▶ Supplied information:
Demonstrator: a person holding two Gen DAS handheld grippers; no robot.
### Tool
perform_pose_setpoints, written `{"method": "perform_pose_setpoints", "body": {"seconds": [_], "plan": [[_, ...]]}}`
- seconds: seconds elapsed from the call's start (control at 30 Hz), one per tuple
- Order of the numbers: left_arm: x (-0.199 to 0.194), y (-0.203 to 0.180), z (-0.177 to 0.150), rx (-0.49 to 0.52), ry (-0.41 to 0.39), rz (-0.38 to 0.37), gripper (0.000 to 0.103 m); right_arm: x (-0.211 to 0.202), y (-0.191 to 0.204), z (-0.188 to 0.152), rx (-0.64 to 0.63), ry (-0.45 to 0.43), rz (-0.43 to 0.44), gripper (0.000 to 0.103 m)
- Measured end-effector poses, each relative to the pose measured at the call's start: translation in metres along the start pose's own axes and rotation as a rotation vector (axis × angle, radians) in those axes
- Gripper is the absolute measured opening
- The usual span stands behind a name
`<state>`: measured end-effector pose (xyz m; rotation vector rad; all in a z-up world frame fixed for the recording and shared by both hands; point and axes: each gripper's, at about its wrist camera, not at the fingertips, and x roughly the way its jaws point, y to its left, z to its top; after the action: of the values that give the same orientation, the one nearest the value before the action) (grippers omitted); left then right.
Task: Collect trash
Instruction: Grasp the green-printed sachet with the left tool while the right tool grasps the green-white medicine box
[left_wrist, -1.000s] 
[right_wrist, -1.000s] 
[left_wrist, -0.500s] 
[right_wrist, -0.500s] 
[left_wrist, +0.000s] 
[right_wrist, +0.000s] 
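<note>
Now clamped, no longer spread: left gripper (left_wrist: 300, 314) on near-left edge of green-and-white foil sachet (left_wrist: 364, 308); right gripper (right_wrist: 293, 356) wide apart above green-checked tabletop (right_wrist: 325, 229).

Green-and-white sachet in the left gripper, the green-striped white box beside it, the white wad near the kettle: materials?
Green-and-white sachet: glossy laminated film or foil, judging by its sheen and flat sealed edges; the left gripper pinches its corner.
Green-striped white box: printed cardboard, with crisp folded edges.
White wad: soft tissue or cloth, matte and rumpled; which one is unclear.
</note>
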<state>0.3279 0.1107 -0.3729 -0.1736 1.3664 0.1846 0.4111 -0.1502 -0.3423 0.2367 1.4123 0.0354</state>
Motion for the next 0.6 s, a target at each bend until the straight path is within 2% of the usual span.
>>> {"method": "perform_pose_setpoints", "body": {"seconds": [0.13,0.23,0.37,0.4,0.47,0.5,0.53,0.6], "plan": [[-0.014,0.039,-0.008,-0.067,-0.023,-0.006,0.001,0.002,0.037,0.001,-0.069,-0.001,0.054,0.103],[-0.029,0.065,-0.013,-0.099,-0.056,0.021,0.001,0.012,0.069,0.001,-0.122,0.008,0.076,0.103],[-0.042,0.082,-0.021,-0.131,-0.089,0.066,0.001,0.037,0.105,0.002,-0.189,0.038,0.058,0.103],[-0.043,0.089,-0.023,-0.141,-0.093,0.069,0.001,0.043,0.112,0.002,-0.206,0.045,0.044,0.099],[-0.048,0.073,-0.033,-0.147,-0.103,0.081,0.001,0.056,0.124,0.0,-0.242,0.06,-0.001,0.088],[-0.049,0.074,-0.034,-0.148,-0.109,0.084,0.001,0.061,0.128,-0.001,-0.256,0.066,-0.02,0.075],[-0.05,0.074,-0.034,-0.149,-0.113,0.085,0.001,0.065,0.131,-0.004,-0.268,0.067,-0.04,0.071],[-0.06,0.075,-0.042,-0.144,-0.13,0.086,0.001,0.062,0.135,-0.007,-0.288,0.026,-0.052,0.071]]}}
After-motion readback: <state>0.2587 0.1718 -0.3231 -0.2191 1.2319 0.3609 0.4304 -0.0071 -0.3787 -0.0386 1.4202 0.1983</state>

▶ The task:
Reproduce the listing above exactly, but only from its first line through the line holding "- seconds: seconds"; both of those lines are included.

▶ Result of the exercise:
Demonstrator: a person holding two Gen DAS handheld grippers; no robot.
### Tool
perform_pose_setpoints, written `{"method": "perform_pose_setpoints", "body": {"seconds": [_], "plan": [[_, ...]]}}`
- seconds: seconds elapsed from the call's start (control at 30 Hz), one per tuple

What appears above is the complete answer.